/lattice-tools

External scripts used to interact with the Lattice Database

Primary LanguagePythonMIT LicenseMIT

lattice-tools

Scripts used by the Lattice data coordination team for single cell data wrangling

Environment configuration

  1. Create a virtual environment. This example uses anaconda. Other options would also work, like venv or pyenv

    conda create --name lattice python=3.11
    

    You will need to be in this environment for the following instructions

    conda activate lattice
    
  2. Install the following packages

    conda install -c conda-forge pint jsonschema boto3 jupyter bs4 squidpy scanpy python-magic
    
    pip install cellxgene-schema requests openpyxl Pillow gspread gspread_formatting oauth2client crcmod lxml pyometiff
    
  3. Define variables in your environment based on the various servers you might submit to based on an alias for each server (ALIAS_KEY, ALIAS_SECRET, ALIAS_SERVER). For example, when submitting to the production instance of Lattice, you might call this prod. So you'd define the following three variables.

    $ conda env config vars set PROD_KEY=<key>

    $ conda env config vars set PROD_SECRET=<secret>

    $ conda env config vars set PROD_SERVER=https://www.lattice-data.org/

    Your demo access will be the same, but the demo server will change with each new demo.

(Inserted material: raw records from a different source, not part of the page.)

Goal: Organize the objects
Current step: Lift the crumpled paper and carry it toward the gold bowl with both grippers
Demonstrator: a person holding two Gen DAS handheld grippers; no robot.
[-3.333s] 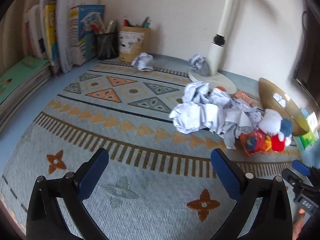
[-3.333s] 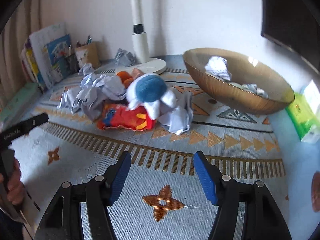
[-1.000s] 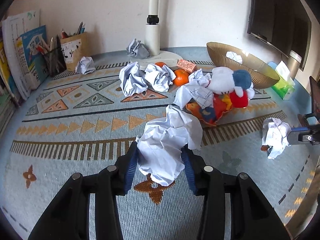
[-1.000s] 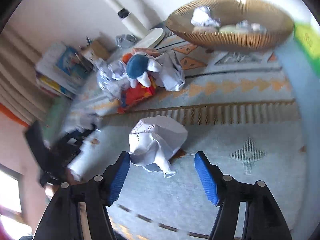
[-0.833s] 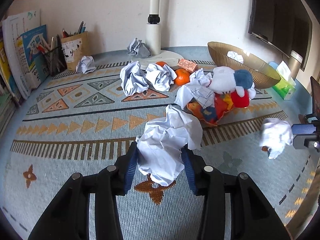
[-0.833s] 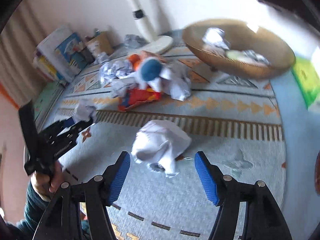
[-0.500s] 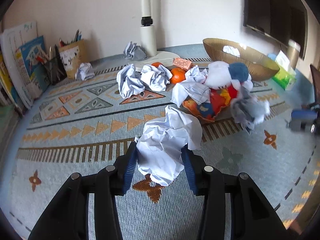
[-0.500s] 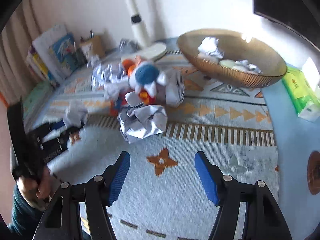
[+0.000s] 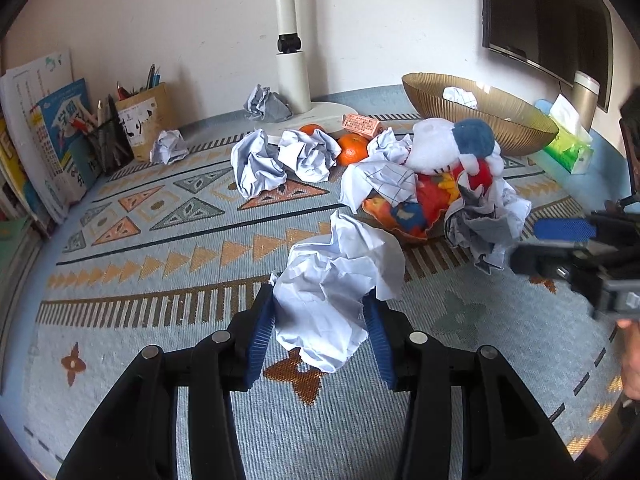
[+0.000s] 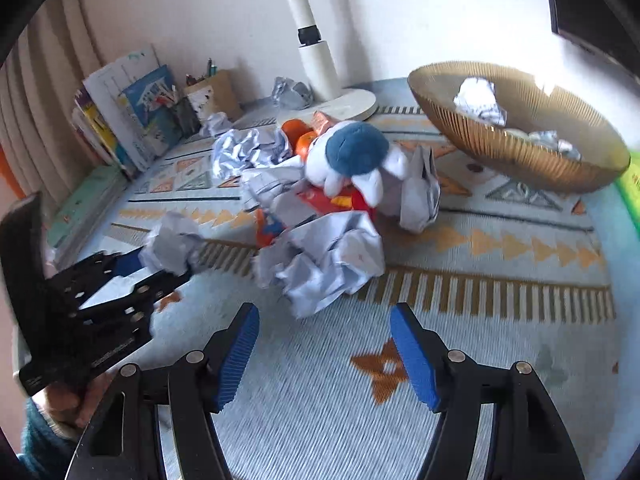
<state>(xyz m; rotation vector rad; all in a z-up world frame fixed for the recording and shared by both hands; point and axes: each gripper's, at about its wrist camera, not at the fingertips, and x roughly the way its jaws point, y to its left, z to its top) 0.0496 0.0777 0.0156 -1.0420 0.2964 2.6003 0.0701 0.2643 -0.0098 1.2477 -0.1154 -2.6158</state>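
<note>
— One crumpled paper ball (image 9: 332,296) is clamped between the pads of the left tongs (image 9: 320,332), which are closed down hard on it. How are the right tongs set?

— The right tongs (image 10: 324,354) are held about half open with nothing between the pads; a second paper wad (image 10: 324,260) is seen just ahead of them, lying at the edge of the heap and not gripped.

— What can be counted as done?

— A few wads are already seen inside the ribbed gold bowl (image 10: 516,152), one of them a white wad (image 10: 480,102) near its far wall. That much is judged finished.

— And what is left?

— Most of it, by the look of things. The plush toy (image 9: 444,172) is surrounded by loose paper on the patterned surface (image 9: 168,248), two oranges (image 9: 352,148) lie beside it, and further wads are scattered toward the lamp base (image 9: 320,114) and the pen holder (image 9: 142,124). One grey wad (image 9: 266,104) rests beside the lamp post.

— So the stage is judged early?

— Early to middle: the clamped ball is not yet carried to the bowl, and the bowl stands well apart from it, behind the heap.
</note>
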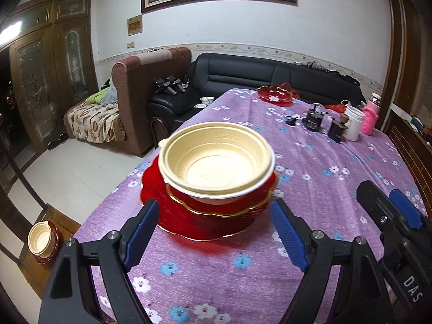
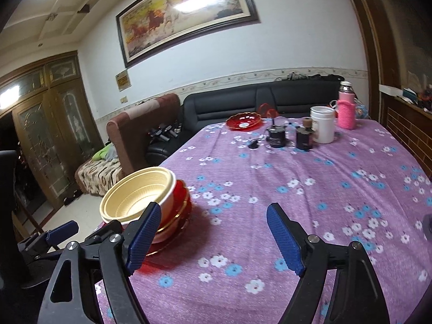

    $ conda env config vars set DEMO_KEY=<key>

    $ conda env config vars set DEMO_SECRET=<secret>

  4. After defining those, you'll need to reactivate your environment

    conda activate lattice
    

    You can then confirm that they are defined

    conda env config vars list
    

Available tools

cellxgene_resources/
for curating towards CZ CELLxGENE Discover

  • curation_qa.ipynb Quality assurance checks on an AnnData object

  • curation_sample_code.ipynb Various samples of how to manipulate an AnnData object during curation

  • HCA_data_table.ipynb Compiles studies from CELLxGENE, HCA Data Portal, HCA Publications, and Bionetwork atlas lists

  • upload_local.ipynb Submitting local files to CELLxGENE
    Please note:
    This script utilizes the single-cell-curation repo which should be cloned to the following directory ~/GitClones/CZI/ and CXG API keys should be stored in ~/Documents/keys/cxg-api-key.txt

scripts/
for curating towards or out of Lattice DB

  • checkfiles.py Gathers data file content information and compares with submitted metadata run instructions If running locally, may need to install Homebrew and brew install md5sha1sum so md5sum can run from checkfiles

  • DCP_mapper.py Transforms a Lattice Dataset into HCA DCP-approved schema and stages at the DCP for submission to the HCA Portal run instructions
    Requires additional steps:

    pip install google-api-python-client google-cloud-storage
    

    $ conda env config vars set GOOGLE_APPLICATION_CREDENTIALS=<creds.json>

  • DCP_project_ready.ipynb Validates a project staged for submission to the HCA Data Portal.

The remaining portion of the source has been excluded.